Through our lives, each and every one of us meets and become acquainted with a range of people with unique characteristics, personalities and lifestyles. Friendships begin to bloom and circles of trust begin to form. Yet, we all have friends that are closer than others; indeed, friends can be categorised into ‘friends’, ‘good friends’, ‘close friends’ and the ultimate ‘best friend’. However, as the years roll by and we gradually become older, some friendships begin to fizzle out until eventually all contact is dissolved. This gradual disappearance of a once-budding friendship is of course a loss to both persons involved yet it also to a certain extent is inevitable; as much like romantic relationships, friendships need both people’s time and energy in order to flourish and grow emotionally.
Needless to say, we all prefer to be close to those who bring out the best in us and whose company that makes us feel happy, secure and engaged in both light-hearted and more meaningful conversations. Likewise, friendships that make you feel drained of energy, make you feel unheard due to their endless dramas or even make you feel used through their pestering favour requests, unquestionably will make you feel less inclined to spend time with them resulting in the need particular consideration as to whether your time and energy is worth the exchange of their ‘friendship’. Yet, despite this, to what extent do we keep such friendships in order to maintain a sense of ‘popularity’; as when it comes to friendships, many wrongly believe that importance lies within the quantity and not quality of friendships.

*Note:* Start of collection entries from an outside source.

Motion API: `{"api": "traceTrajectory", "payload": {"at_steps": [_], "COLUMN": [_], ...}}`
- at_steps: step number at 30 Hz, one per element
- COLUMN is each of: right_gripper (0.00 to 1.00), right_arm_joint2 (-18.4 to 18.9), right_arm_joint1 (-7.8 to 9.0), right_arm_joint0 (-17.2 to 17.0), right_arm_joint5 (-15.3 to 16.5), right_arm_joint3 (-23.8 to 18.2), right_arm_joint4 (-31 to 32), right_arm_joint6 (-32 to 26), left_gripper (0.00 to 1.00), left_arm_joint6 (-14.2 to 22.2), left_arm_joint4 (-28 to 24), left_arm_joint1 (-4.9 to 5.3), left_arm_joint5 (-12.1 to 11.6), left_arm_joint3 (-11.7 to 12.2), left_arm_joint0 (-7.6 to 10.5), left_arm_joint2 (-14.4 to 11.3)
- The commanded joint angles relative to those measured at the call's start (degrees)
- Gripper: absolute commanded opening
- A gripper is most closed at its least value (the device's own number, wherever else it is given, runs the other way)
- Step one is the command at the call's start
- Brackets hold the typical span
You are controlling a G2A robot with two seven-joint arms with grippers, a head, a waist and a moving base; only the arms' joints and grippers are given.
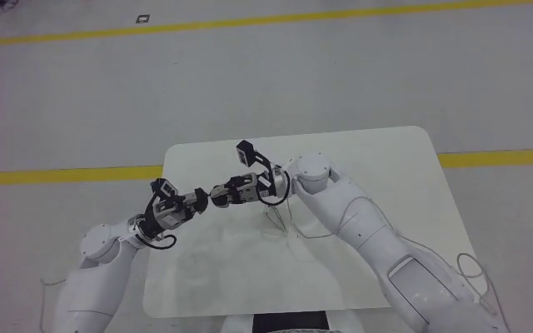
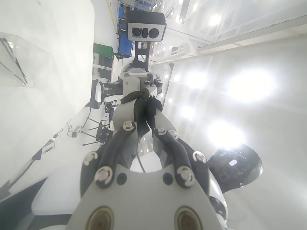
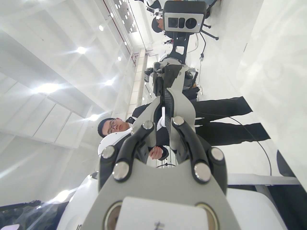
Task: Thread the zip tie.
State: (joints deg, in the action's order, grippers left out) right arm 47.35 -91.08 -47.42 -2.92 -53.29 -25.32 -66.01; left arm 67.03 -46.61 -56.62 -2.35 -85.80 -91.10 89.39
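the left gripper [image 2: 144, 111] has jaws pressed on a thin dark strip, i judge the zip tie [image 2: 140, 162]. tip to tip with it, the right gripper [image 3: 165, 92] is pinched narrow too, probably so both ends line up above the table [image 1: 375, 158].

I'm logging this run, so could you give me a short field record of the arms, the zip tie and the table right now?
left gripper: shut, raised above the table
right gripper: shut, tips meeting the left's
zip tie: probably the thin black strand between the left arm's fingers
clear bag: on the table, beside the right arm
threaded: cannot tell
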Motion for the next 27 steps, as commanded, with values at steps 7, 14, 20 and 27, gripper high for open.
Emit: {"api": "traceTrajectory", "payload": {"at_steps": [7, 14, 20, 27], "right_gripper": [0.43, 1.00, 1.00, 1.00], "right_arm_joint2": [-0.4, 0.0, 0.3, 2.3], "right_arm_joint1": [-0.06, 0.05, 0.24, 1.21], "right_arm_joint0": [0.7, 1.1, 1.2, 0.5], "right_arm_joint5": [0.2, 0.8, 1.1, 1.4], "right_arm_joint3": [1.1, 1.9, 2.1, 1.8], "right_arm_joint4": [-0.4, -1.0, -0.9, 0.1], "right_arm_joint6": [-0.8, -0.8, -0.4, 1.9], "left_gripper": [0.00, 0.00, 0.00, 0.00], "left_arm_joint6": [0.1, 0.5, 0.6, 1.4], "left_arm_joint4": [0.2, 0.1, -0.2, 2.9], "left_arm_joint1": [0.05, 0.09, 0.12, 0.34], "left_arm_joint5": [-0.9, -1.4, -1.8, -9.7], "left_arm_joint3": [1.3, 1.8, 2.0, 3.0], "left_arm_joint0": [0.97, 1.46, 1.63, 1.65], "left_arm_joint2": [-0.5, -1.0, -1.2, 0.0]}}
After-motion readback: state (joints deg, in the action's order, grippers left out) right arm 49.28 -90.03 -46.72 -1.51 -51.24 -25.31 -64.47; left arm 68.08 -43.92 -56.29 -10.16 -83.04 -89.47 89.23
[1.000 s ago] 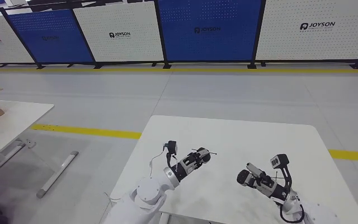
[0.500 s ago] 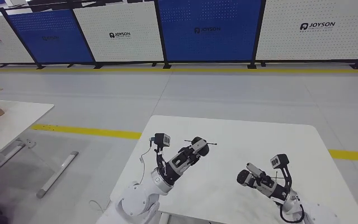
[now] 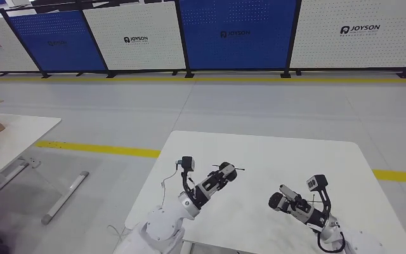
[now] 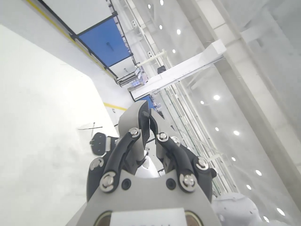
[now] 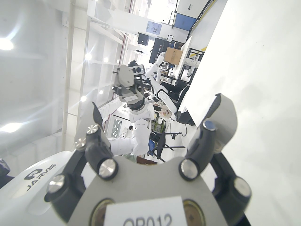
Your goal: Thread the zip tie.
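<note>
One black zip tie [image 3: 240,169] is what I'm watching. It sits crosswise in the left gripper [image 3: 227,171], a thin end poking out on either side of the fingertips. It's held up off the white table [image 3: 285,149], over the table's left half. On the left wrist camera I see the fingers [image 4: 132,118] pressed together, pads meeting, nipped on the tie. Over on the other side, the right gripper [image 3: 278,198] hangs well apart from the tie, low over the near right part of the table. Its own wrist camera shows both fingers spread wide with nothing between them. Beyond the table, blue and white pegboard panels [image 3: 238,32] line the far side of the floor, and a yellow line [image 3: 95,149] crosses nearer in.
</note>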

Through social networking sites, such as that of ‘Twitter’ and ‘Facebook’ in particular, the idea of the importance of popularity has never been so rife. The more ‘friends’ we have on these sites, the more ‘popular’ we deem ourselves to be…but, who are these ‘friends’ anyway? Are every one of those two hundred and something plus friends on these sites truly friends? It made me think that maybe the idea and definition of ‘friend’ is changing; yet the socially constructed importance of popularity has really always been present within the fabric of society-it is just now more overt with the introduction of social networking sites.